When we got home, we called Dr. Rager to check on Jeff’s magnesium level. I guess since we’d stopped the Tac two weeks early, his magnesium was high. In any case, it is no longer necessary for Jeff to take oral magnesium (three fewer pills per day). Dr. Rager said she hadn’t completed going over Jeff’s labs but his creatinine was high (1.5) so she might be calling back with further instructions. I told her we’d push fluids in the meantime. She said his WBC was 4.5 (in the normal range), his hemaglobin was 12 (below normal) and his platelets were good at 206,000.

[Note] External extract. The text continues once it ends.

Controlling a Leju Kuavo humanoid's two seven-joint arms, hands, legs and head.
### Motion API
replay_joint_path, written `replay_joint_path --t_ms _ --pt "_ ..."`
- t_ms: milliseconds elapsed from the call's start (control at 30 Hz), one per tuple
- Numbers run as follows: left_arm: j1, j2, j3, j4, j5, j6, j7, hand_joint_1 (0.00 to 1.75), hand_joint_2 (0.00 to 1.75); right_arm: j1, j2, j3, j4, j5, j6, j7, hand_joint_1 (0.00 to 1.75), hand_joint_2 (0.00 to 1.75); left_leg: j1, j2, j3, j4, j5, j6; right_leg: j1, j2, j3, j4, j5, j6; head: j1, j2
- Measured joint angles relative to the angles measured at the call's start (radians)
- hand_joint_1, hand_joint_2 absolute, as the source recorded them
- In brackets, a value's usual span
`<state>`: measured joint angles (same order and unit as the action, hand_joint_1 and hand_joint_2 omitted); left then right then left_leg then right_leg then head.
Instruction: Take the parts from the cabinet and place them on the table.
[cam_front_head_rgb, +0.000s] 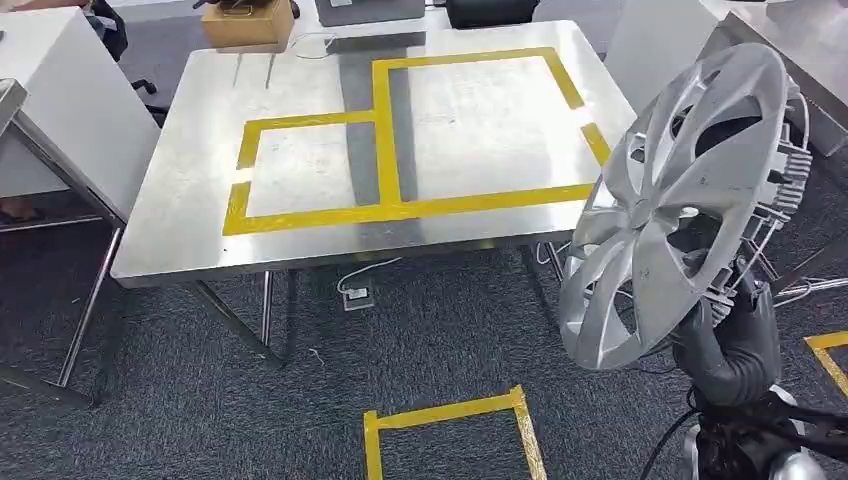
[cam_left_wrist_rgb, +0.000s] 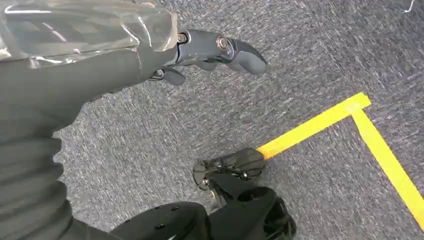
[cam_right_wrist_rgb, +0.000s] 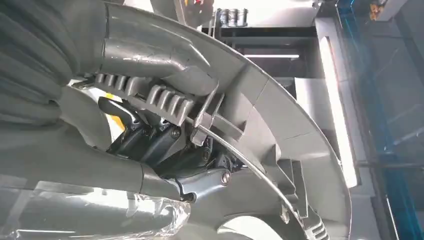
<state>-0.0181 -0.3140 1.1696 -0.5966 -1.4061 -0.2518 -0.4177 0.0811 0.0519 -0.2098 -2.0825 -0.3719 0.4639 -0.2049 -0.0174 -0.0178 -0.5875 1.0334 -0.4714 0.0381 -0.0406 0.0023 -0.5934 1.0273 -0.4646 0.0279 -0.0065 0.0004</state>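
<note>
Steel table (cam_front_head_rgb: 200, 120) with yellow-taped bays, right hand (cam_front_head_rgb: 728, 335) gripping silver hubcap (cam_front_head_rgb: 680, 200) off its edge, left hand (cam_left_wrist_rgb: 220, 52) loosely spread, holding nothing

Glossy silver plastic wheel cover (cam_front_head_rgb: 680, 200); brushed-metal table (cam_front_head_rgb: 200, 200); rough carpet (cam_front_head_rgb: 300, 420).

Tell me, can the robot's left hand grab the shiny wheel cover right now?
Probably not yet. The left hand hangs low over the grey carpet, holding nothing, while the wheel cover sits up high in the right hand on the robot's other side.
</note>
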Motion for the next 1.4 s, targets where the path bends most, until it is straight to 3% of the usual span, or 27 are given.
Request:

While we were out of the house for the evening, Dr. Rager called to report that they do want to see Jeff next week to repeat the liver function panel. Jeff says, “All those years of NOT smoking and drinking is finally catching up to me.”
I often think of what Dr. Rager said to me in May when I asked her, “Why oncology?” After pausing to collect herself, she said, “There is still so much work to do and cancer patients are special people who seem to rise to the occasion.” Please pray for oncology doctors, nurses, researchers, the young woman we met at Dr. Porter's office and all other cancer patients as well as though who are experiencing cancer scares, waiting for results.